Blackened Chicken Tacos

Published on
June 5, 2024
Intro
Taco night has been on my weekly dinner rotation for decades. I upped my own chef game with blackened boneless skinless chicken, fresh pineapple, pickled red onions, and lime crema.
Trio of blackened chicken tacos.
Prep Time:
10 Minutes
Cook Time:
15 Minutes
Servings:
6
Difficulty Level:
Easy
Ingredients

1/4 cup Blackening Rub

2 pounds boneless, skinless chicken breasts - cut into 1 inch strips

2 tablespoons canola oil

2 avocados, diced

2 cups pineapple, cubed

Quick Pickled Onions - see recipe tip

1/2 cup sour cream

1 lime, zested and juiced

12 tortillas

Fresh Cilantro

Directions

1. In a shallow bowl ( I prefer a pie plate) add the Blackening Rub and the chicken strips, toss to coat.

2. Heat a large cast iron skillet or non-stick sauté pan over medium-high heat.

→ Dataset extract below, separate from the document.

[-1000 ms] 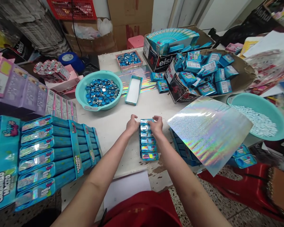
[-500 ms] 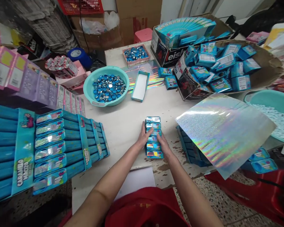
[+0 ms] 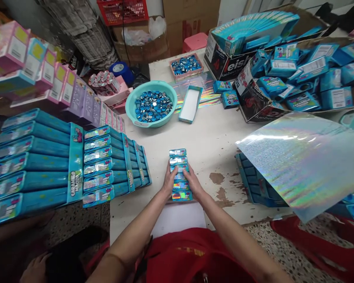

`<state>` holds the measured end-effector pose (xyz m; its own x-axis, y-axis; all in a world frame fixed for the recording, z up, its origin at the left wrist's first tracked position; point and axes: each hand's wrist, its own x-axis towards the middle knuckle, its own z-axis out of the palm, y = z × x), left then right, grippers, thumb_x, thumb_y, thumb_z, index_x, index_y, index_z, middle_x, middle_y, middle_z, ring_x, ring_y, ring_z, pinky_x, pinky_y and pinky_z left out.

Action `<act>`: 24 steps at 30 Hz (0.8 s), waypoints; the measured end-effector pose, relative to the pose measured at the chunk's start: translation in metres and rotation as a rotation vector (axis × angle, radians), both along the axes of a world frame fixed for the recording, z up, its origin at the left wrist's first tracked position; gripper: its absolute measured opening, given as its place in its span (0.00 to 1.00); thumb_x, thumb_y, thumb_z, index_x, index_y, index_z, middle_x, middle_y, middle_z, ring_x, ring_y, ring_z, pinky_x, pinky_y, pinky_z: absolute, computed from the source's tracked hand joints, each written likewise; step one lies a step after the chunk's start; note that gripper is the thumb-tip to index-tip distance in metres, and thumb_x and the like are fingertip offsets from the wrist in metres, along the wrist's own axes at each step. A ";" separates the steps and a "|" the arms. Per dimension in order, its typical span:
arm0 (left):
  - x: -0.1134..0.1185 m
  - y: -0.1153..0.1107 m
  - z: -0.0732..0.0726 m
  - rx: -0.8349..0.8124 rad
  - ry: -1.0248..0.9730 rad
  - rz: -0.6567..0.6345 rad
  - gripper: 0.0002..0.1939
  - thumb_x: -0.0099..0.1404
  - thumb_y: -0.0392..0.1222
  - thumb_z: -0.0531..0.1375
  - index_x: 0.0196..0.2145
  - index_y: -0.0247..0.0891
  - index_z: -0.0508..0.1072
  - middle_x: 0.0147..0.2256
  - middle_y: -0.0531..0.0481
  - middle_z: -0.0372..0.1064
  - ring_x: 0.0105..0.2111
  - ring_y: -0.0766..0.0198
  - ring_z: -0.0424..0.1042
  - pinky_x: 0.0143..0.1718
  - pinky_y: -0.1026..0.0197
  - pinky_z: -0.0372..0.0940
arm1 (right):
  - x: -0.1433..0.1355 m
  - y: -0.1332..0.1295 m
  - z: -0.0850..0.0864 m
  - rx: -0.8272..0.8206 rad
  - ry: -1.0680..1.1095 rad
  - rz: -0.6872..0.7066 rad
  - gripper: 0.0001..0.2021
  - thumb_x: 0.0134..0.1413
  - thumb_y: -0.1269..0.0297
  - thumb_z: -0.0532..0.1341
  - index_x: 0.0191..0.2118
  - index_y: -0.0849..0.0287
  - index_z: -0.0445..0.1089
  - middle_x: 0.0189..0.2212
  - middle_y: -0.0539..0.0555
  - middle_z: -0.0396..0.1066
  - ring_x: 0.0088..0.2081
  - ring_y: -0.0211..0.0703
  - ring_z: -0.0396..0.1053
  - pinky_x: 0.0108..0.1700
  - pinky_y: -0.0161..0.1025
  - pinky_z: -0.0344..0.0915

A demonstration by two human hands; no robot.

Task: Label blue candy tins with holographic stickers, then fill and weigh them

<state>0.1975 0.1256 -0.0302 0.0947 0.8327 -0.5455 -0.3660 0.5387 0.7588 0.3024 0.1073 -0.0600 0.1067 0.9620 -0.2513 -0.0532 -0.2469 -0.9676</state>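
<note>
Beyond left hand [image 3: 168, 181]: I see teal basin [image 3: 131, 103], blue and silver discs [image 3: 153, 106] inside | left hand: I have it gripping packs [image 3: 181, 177] by their left side | packs: blue, foil-faced, nearest one rainbow-glinting, rowed between both hands | right hand [image 3: 193, 184]: gripping their right side | beyond it, rightward: carton [image 3: 250, 104] heaped with blue boxes [image 3: 303, 102]

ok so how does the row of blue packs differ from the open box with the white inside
Handling: the row of blue packs sits between the left hand and the right hand; the open box lies untouched.
Look: the row shows shiny, patterned fronts; the open box shows a plain white inside.
Angle: the row points nearly straight away from the person; the open box slants rightward.
Both are longer than wide and bluish outside.
</note>
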 end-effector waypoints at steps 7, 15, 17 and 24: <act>-0.046 -0.080 0.001 -0.131 0.059 0.205 0.38 0.55 0.52 0.65 0.60 0.43 0.58 0.52 0.44 0.69 0.49 0.54 0.71 0.51 0.54 0.64 | -0.034 -0.062 -0.002 -0.281 0.070 0.269 0.41 0.49 0.39 0.57 0.65 0.54 0.49 0.64 0.58 0.51 0.65 0.54 0.45 0.65 0.54 0.44; -0.092 -0.139 0.014 -0.244 0.160 0.273 0.40 0.52 0.54 0.66 0.60 0.42 0.60 0.52 0.43 0.69 0.47 0.52 0.72 0.48 0.55 0.67 | -0.072 -0.108 -0.001 -0.342 -0.040 0.555 0.52 0.48 0.33 0.52 0.67 0.63 0.32 0.68 0.63 0.28 0.68 0.53 0.26 0.67 0.50 0.28; -0.100 -0.143 0.017 -0.269 0.228 0.194 0.42 0.50 0.54 0.67 0.60 0.41 0.59 0.50 0.42 0.70 0.45 0.52 0.73 0.44 0.55 0.69 | -0.076 -0.116 -0.002 -0.336 -0.047 0.568 0.53 0.47 0.33 0.53 0.67 0.65 0.31 0.68 0.65 0.28 0.68 0.55 0.26 0.67 0.50 0.29; -0.130 -0.158 0.015 -0.375 0.381 0.048 0.46 0.42 0.55 0.70 0.57 0.45 0.61 0.46 0.46 0.72 0.42 0.52 0.74 0.38 0.57 0.71 | -0.082 -0.136 -0.009 -0.288 -0.054 0.740 0.48 0.51 0.44 0.58 0.67 0.67 0.34 0.67 0.66 0.33 0.67 0.60 0.30 0.66 0.57 0.35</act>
<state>0.0678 -0.0322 -0.0153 -0.2009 0.5730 -0.7946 -0.1330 0.7876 0.6016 0.2201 -0.0286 -0.0693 -0.5155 0.6861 -0.5133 0.2671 -0.4405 -0.8571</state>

Add chicken and cook until browned, about 3 minutes on each side or until internal temperature reaches 160ºF.

3. Transfer the chicken from the pan to a serving platter. Using the same pan, add the pineapple and cook for 2-3 minutes per side or until slightly charred.

4. Transfer the pineapple to the platter with the chicken. In the same pan add tortillas, heat the tortillas one at a time to warm.

5. In a small bowl combine the sour cream, lime juice, and zest to make the lime crema. Add the warmed tortillas, avocado, cilantro, and pickled red onions to the platter. Enjoy.

Substitutions
Recipe Tip:
Make Ahead Quick Pickled Onions- thinly slice a red onion. Place in a microwave-safe bowl with 2 tsp salt, 2 tsp brown sugar, 1 cup water and 1 cup white vinegar. Microwave for 3 minutes. Cover with plastic wrap and let mixture come to room temperature. Drain and chill until ready to use.